By Yunus Olawale
Nigeria’s long-anticipated tax reset moved from policy papers to public consciousness as The Companion Abuja District convened its 2025 Quarterly Webinar on “The Implication of New Tax Acts 2025 on Individuals and Businesses in Nigeria.” The high-level forum functioned less like an academic exercise and more like a strategic alignment session—bringing policymakers, practitioners, and the public into the same room to decode what has changed, why it changed, and how it will reshape economic behavior from January 1, 2026.
Opening the session, Dr. Imran Saheed Adekunle, FCA, ACIT, Convener of the webinar and Ameer of The Companion Abuja District, set the tone with a reminder attributed to Albert Einstein: “The hardest thing in the world to understand is income tax.” The webinar, he said, was designed to de-risk confusion, counter misinformation—particularly from unregulated social media commentary—and restore confidence in the new tax architecture.
Welcoming participants from across Nigeria and multiple professional sectors, Dr. Adekunle framed taxation as a social contract, not a one-way debit. Taxes, he argued, must translate into tangible public value—electricity, roads, hospitals, schools, security, and the protection of taxpayer rights—otherwise compliance becomes a moral and economic uphill climb. Drawing from Islamic principles, he likened the intent of taxation to Zakat: elevating the vulnerable, not punishing productivity.
*Tax as the Engine, Not the Anchor*
Delivering the keynote, Dr. Asheikh Maidugu, retired Director of the Federal Inland Revenue Service, cut straight to the macroeconomics. Taxation, he said, remains the most sustainable source of national development finance—globally preferred over debt. Nigeria’s infrastructure deficits across energy, health, education, and security cannot be closed on borrowing alone.
He contextualized the urgency with hard numbers: Nigeria’s federal budget has ballooned from ₦10.59 trillion in 2020 to a projected ₦58 trillion by 2026. That growth trajectory, he argued, makes a smarter, fairer, and more efficient revenue system non-negotiable. Addressing public anxiety, he acknowledged concerns about whether National Assembly provisions fully align with what was gazetted—underscoring that clarity and trust are now strategic imperatives, not optional extras.
For Dr. Maidugu, reform is not a cosmetic patch. It is a system-wide recalibration: rewriting obsolete laws, broadening the tax base without taxing poverty, tightening administration, digitizing compliance, and reducing leakages.
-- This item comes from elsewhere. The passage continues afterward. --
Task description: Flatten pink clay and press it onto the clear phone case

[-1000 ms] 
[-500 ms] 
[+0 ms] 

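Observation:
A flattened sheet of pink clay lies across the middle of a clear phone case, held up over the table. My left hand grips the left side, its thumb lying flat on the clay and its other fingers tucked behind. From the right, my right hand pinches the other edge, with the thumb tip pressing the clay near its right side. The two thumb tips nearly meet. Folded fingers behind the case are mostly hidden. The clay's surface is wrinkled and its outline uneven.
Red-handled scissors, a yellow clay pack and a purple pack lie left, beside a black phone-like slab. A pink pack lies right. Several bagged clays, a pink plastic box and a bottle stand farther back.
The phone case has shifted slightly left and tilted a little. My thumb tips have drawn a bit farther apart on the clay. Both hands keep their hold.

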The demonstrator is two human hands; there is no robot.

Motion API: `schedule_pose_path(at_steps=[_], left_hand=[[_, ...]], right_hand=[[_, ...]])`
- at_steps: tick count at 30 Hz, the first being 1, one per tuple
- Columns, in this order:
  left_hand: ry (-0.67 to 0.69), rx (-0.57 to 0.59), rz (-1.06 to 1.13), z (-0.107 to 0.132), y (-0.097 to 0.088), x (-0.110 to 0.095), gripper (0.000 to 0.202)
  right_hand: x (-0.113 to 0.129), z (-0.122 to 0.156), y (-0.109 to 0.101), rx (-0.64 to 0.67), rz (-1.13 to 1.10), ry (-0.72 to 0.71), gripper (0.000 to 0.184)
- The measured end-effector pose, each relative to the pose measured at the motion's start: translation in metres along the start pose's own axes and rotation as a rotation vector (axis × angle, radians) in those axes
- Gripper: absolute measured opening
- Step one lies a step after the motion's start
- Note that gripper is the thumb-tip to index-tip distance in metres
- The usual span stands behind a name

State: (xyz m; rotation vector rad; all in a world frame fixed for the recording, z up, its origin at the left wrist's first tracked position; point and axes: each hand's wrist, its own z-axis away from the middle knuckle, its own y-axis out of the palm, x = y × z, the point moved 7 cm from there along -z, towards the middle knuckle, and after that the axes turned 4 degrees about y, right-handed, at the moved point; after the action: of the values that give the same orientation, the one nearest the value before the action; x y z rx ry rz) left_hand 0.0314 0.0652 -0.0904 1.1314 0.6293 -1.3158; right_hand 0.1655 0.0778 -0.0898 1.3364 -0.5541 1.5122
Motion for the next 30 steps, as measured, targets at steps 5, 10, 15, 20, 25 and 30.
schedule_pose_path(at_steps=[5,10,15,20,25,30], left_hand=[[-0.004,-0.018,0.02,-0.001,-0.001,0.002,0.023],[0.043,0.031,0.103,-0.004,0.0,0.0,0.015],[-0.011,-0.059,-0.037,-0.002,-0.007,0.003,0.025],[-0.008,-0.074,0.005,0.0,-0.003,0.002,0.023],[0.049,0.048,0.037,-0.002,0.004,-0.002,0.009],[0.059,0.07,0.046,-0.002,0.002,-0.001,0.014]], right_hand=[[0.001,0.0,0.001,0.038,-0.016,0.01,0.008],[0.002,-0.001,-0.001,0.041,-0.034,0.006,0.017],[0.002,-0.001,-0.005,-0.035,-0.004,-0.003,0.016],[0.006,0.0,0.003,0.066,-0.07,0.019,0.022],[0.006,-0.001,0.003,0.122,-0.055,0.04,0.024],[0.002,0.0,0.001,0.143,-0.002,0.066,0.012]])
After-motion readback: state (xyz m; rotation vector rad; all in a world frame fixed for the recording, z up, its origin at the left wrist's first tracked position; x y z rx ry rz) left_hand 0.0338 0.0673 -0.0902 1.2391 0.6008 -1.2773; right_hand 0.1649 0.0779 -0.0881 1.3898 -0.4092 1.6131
He urged Nigerians—particularly Muslims—to view compliant taxation as civic participation in nation-building.
*What the 2025 Tax Acts Actually Change*
On substance, the reforms redraw the fiscal map for both individuals and businesses.
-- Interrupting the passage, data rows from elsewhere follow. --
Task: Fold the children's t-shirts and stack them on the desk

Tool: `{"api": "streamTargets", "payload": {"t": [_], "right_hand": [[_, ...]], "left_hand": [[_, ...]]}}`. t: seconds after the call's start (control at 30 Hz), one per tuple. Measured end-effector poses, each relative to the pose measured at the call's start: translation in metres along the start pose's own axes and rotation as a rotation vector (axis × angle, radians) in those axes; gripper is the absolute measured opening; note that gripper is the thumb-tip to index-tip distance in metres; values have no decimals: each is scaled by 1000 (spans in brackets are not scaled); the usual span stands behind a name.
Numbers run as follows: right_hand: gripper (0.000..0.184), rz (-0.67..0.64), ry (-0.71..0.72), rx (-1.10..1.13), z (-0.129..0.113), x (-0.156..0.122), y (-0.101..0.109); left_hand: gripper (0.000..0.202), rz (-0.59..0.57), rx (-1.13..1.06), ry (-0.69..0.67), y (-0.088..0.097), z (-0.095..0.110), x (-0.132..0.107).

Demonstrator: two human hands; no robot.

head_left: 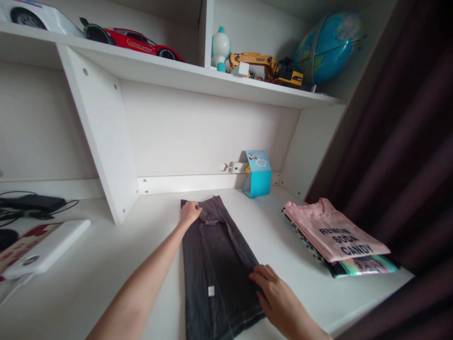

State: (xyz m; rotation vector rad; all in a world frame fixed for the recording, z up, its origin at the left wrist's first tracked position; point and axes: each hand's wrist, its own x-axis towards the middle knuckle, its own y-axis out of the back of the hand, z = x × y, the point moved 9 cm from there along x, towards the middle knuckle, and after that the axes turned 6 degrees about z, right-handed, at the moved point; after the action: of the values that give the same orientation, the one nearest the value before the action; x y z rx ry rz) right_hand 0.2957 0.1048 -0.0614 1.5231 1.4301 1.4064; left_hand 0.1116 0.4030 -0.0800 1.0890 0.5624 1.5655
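Note:
A dark grey shirt [226, 264], folded into a long narrow strip, lies on the white desk in front of me. A small white label shows on its lower half. My left hand [191, 211] is closed at the far left end of the cloth, its fingertips pinching the fabric. Down at the right edge, near the close end, my right hand [271, 290] grips the fabric with fingers curled; part of its hold is hidden. A pink T-shirt [339, 231] with black lettering lies folded on top of other folded clothes, right of my right hand.
A blue desk calendar [260, 182] stands at the back beside a power strip [238, 167]. On the left lie a white device [49, 248] and a black adapter [38, 203] with cables. Overhead, a shelf [170, 78] bears toy cars, a toy excavator [269, 66] and a globe [329, 47].

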Motion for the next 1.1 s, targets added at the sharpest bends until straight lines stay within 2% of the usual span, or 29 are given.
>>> {"api": "streamTargets", "payload": {"t": [0.17,0.47,0.67,0.77,0.87,0.93,1.0,1.1], "right_hand": [[49,-18,90,-10,-1,-11,-11],[37,23,90,27,5,-16,-9],[37,-30,122,121,-11,-14,11],[34,19,76,171,-7,2,22],[39,51,114,142,-6,23,17],[44,-19,161,124,-9,31,0],[49,-110,172,116,-10,32,-19],[53,-168,158,95,-6,22,-36]], "left_hand": [[26,19,-54,-34,-2,9,9],[35,97,-62,-92,12,25,29],[35,109,35,-66,12,16,10],[37,137,72,-127,15,37,-7],[41,-27,90,-365,-6,82,-27],[44,-173,92,-472,-25,102,-39],[51,-301,111,-471,-42,106,-44],[68,-509,156,-369,-61,89,-42]]}}
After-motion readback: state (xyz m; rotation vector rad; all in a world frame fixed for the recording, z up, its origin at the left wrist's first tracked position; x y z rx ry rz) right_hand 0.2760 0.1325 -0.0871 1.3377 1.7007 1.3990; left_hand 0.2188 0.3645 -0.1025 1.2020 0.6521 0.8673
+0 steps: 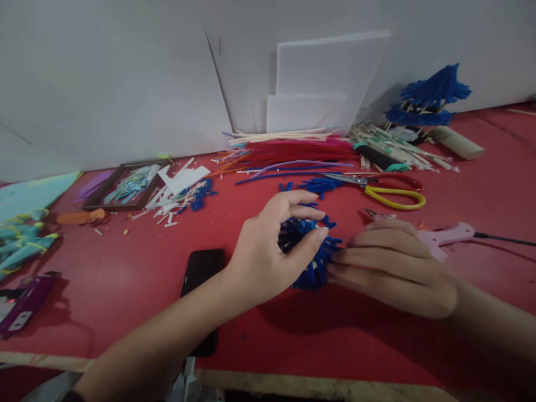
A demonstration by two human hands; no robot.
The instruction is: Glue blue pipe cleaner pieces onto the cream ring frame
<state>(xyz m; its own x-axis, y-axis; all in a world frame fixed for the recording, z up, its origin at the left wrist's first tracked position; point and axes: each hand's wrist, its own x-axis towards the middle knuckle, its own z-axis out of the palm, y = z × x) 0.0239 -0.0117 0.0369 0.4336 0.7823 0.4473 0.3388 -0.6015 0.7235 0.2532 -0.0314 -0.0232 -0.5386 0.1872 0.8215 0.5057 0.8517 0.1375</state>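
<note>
A bristly round piece made of short blue pipe-cleaner bits is between my two hands, a little above the red table. My left hand is curled around it, thumb over the near side and fingers over the far side. At the piece's right edge, my right hand has its fingertips pressed together on the blue bits; whether a separate bit is between them is hidden. Just behind my right hand lies a pink glue gun with a black cord, its middle partly covered.
Scissors with red and yellow handles lie beyond, beside cut blue bits and a pipe-cleaner bundle. A blue tiered model stands back right. Left are a black phone, scraps, a frame and a purple device.
</note>
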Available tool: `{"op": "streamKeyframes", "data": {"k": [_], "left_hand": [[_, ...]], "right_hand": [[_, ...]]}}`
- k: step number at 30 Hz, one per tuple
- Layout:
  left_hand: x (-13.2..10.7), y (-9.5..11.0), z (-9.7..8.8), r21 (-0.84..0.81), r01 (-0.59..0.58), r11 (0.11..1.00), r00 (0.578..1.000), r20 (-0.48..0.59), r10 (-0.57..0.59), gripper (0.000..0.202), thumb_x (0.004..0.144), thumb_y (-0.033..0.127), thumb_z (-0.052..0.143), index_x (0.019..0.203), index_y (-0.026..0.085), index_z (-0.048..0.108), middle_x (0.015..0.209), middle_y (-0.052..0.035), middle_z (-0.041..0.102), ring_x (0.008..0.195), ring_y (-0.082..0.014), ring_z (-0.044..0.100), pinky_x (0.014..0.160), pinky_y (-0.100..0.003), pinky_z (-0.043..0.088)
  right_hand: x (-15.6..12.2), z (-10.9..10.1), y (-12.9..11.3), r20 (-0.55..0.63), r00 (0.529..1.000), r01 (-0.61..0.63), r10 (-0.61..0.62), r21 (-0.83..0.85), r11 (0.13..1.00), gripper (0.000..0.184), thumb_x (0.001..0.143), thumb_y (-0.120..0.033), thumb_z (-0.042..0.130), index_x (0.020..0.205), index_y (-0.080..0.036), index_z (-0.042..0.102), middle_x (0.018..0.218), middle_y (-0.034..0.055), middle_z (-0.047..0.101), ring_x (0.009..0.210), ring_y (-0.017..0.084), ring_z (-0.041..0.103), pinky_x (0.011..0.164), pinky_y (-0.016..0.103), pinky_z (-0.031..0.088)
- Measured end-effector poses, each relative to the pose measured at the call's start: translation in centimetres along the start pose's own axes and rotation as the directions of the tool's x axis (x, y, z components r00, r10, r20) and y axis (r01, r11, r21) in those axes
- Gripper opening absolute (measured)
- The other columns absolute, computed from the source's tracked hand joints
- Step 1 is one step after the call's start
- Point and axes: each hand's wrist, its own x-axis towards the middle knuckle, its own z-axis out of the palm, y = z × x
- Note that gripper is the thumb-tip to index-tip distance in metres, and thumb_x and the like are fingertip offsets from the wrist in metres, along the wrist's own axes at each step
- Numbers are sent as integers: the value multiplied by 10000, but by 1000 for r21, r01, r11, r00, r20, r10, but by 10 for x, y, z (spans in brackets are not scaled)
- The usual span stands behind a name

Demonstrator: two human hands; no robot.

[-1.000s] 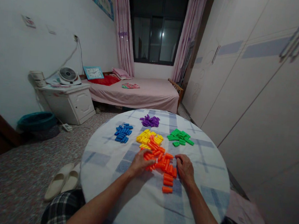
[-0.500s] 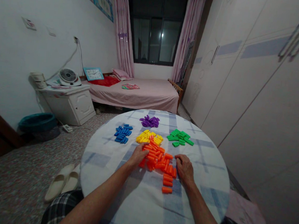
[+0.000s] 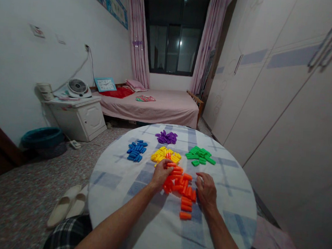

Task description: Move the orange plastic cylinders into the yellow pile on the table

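Left hand (image 3: 161,173) centre frame, palm down on the upper-left edge of the orange pile (image 3: 181,184), fingers (image 3: 169,164) curled over pieces there; can't tell if any are clamped. Right hand (image 3: 207,190) flat at the pile's right edge, fingers loosely spread, gripping nothing. Stray orange piece (image 3: 185,216) just below the pile. Above it on the round desk (image 3: 121,182): yellow pile (image 3: 163,155) touching orange, blue (image 3: 136,151) left, purple (image 3: 166,137) top, green (image 3: 200,155) right.
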Motion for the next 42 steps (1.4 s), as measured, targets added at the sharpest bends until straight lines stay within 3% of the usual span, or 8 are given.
{"op": "streamKeyframes", "data": {"k": [5,11,15,19,24,30,36,42], "left_hand": [[11,-14,22,41,-49,998,998,-25,50,242,656,256,670,849,142,577,793,-32,643,748,-144,616,711,-275,506],[25,-3,32,-66,-88,994,996,24,90,261,732,346,595,899,151,549,818,-28,610,752,-145,612,694,-283,522],[38,1,27,-101,-132,986,991,-36,129,277,749,386,571,897,154,534,840,-29,595,758,-143,606,695,-281,523],[51,-3,18,32,-198,980,979,-45,199,258,800,397,506,901,162,545,857,-31,598,773,-137,595,706,-257,499],[58,-9,10,283,-221,933,970,-32,240,340,883,454,366,791,178,543,683,13,533,621,-108,515,600,-221,427],[61,-28,11,240,-228,944,971,-8,237,331,851,453,452,853,160,607,777,-13,610,725,-131,555,695,-237,431],[68,-37,4,265,-155,952,982,-62,177,311,795,424,544,929,157,633,807,-23,649,724,-139,582,687,-242,448],[65,-38,1,422,-214,881,958,-84,273,257,835,389,498,894,170,618,736,0,620,689,-129,570,670,-234,440]], "right_hand": [[9,-8,-21,-11,1000,19,-18,131,991,301,871,-338,364,961,-189,610,995,89,639,975,209,547,907,387,413],[63,-12,-67,89,993,64,-78,146,987,332,880,-377,381,1053,-195,598,1031,76,634,950,186,570,866,325,424],[86,12,-71,192,981,-27,-15,212,977,317,855,-415,416,818,-188,633,800,44,646,726,165,580,711,290,443],[89,40,-60,300,950,-224,87,459,860,387,823,-518,440,686,-185,582,571,-23,537,519,124,489,507,242,400],[86,58,-48,224,941,-338,253,637,693,412,758,-581,512,646,-187,554,478,-51,462,446,105,418,443,228,356],[79,72,-32,253,931,-365,264,677,639,397,743,-529,572,910,-176,639,835,37,674,719,179,601,646,273,478],[77,82,-23,266,941,-331,208,607,722,314,777,-454,562,936,-197,645,929,32,671,903,201,601,837,310,451],[76,81,-27,253,944,-328,214,630,703,298,786,-435,555,919,-187,652,936,44,673,898,202,601,842,317,447]]}}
For individuals, the new regime recalibrates equity. Annual income up to ₦800,000 is tax-free, and after statutory reliefs, those earning roughly ₦1.2–₦1.3 million pay no personal income tax. A progressive structure caps the top marginal rate at 25 percent. Rent relief allows 20 percent or up to ₦500,000, whichever is lower. The national minimum wage of ₦70,000 monthly—and wage awards up to ₦100,000—remain exempt.
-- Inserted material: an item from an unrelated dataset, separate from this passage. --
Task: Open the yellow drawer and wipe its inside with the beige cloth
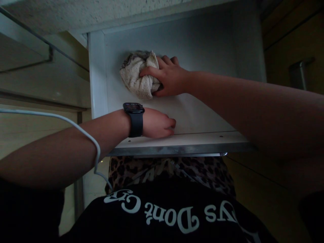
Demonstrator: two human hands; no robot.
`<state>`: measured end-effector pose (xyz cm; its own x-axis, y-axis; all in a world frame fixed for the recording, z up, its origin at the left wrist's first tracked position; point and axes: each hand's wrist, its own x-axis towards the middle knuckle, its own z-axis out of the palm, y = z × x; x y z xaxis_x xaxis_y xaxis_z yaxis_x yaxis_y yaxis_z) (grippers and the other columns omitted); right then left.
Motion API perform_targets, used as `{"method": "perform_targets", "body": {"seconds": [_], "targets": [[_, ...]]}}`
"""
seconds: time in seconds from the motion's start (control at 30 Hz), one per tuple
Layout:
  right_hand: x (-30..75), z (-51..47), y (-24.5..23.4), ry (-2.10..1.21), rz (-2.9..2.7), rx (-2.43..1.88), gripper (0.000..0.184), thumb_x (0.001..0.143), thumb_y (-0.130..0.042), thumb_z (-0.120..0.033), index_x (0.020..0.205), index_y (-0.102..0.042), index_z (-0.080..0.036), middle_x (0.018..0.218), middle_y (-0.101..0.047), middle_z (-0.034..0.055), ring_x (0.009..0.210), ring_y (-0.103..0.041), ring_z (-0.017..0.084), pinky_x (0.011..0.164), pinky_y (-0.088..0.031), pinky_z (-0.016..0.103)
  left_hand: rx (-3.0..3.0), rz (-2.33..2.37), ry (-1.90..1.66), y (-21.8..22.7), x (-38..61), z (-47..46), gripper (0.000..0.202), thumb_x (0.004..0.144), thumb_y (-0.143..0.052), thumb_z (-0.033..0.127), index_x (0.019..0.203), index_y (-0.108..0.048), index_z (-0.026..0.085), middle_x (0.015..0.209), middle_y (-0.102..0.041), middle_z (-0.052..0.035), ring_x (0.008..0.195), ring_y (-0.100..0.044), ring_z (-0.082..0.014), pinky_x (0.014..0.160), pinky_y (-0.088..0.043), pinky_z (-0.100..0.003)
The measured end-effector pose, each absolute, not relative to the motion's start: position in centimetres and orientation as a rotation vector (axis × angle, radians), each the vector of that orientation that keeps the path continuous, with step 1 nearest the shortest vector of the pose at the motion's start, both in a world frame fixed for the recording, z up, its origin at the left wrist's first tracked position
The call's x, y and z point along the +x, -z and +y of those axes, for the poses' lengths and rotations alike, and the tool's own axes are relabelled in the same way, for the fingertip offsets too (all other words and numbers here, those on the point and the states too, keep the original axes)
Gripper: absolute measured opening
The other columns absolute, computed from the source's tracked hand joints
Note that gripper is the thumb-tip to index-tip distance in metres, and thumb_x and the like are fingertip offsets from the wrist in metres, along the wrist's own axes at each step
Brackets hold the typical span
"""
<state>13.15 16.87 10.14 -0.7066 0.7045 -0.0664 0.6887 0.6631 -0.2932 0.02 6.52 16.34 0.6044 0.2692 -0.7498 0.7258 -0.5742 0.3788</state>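
Observation:
A crumpled beige cloth (138, 74) with a darker patterned patch lies bunched up inside a pulled-out white drawer (202, 111), toward its left side. My right hand (172, 76) grips the cloth from the right, thumb on top and some fingers tucked behind its folds. Closer to the drawer's front, my left hand (158, 123) hovers over or rests on the drawer floor, its fingers curled in; I see nothing in it. A black watch (136, 118) sits on my left wrist.
Above the drawer's back runs a speckled countertop edge (76, 15). The drawer's front panel (182, 148) stands close to my body. A white cable (68, 119) crosses my left forearm. Off to the right is a cabinet handle (301, 72). The light is dim.

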Motion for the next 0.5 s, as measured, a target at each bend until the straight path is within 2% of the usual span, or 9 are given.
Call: {"method": "perform_targets", "body": {"seconds": [0.27, 0.43, 0.5], "targets": [[13.4, 16.8, -10.2, -0.434, -2.803, -1.104, 0.081, 0.08, -0.062, -0.056, 0.155, -0.033, -0.049, 0.16, -0.019, 0.0081, 0.146, -0.028, 0.04, 0.112, -0.025, 0.069, 2.122, 0.795, 0.889, -16.72, 0.24, 6.77, 0.057, 0.094, -0.029, 0.05, 0.135, -0.062, 0.03, 0.124, -0.073, -0.0095, 0.112, -0.067, -0.0229, 0.101, -0.051, -0.037], [13.32, 16.66, -10.34, -0.455, -2.805, -1.111, 0.082, 0.08, -0.064, -0.056, 0.156, -0.032, -0.048, 0.162, -0.015, 0.0098, 0.147, -0.025, 0.04, 0.114, -0.024, 0.069, 2.104, 0.815, 0.88, -16.68, 0.21, 6.84, 0.056, 0.094, -0.031, 0.051, 0.135, -0.063, 0.03, 0.123, -0.073, -0.008, 0.108, -0.066, -0.0195, 0.1, -0.05, -0.033], [13.31, 16.68, -10.34, -0.453, -2.799, -1.104, 0.082, 0.08, -0.064, -0.055, 0.156, -0.033, -0.047, 0.16, -0.018, 0.0097, 0.146, -0.026, 0.04, 0.114, -0.024, 0.068, 2.096, 0.818, 0.891, -16.77, 0.29, 6.85, 0.055, 0.095, -0.032, 0.052, 0.135, -0.063, 0.03, 0.123, -0.073, -0.0073, 0.109, -0.066, -0.0184, 0.1, -0.049, -0.031]]}}
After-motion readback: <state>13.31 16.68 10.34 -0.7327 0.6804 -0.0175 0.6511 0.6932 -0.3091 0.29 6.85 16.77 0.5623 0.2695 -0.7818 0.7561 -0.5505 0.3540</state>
At the same time, the net is wider and smarter. Residents are taxed on worldwide income. Digital earnings and crypto assets are now within scope. Tax Identification Numbers are mandatorily linked with NIN, BVN, and other identifiers—closing historic compliance gaps.
For businesses, the reforms draw a deliberate line between nurturing growth and taxing scale. Small companies—defined as turnover below ₦100 million and assets under ₦250 million—are exempt from company income tax, capital gains tax, and development levies. Larger firms face a 30 percent corporate tax rate, while multinational enterprises are subject to a 15 percent global minimum effective tax. Capital gains tax rises from 10 to 30 percent, harmonized with income tax, while minimum tax is abolished to ease pressure during downturns. Mandatory electronic invoicing and real-time reporting push transparency from policy intent to operational reality.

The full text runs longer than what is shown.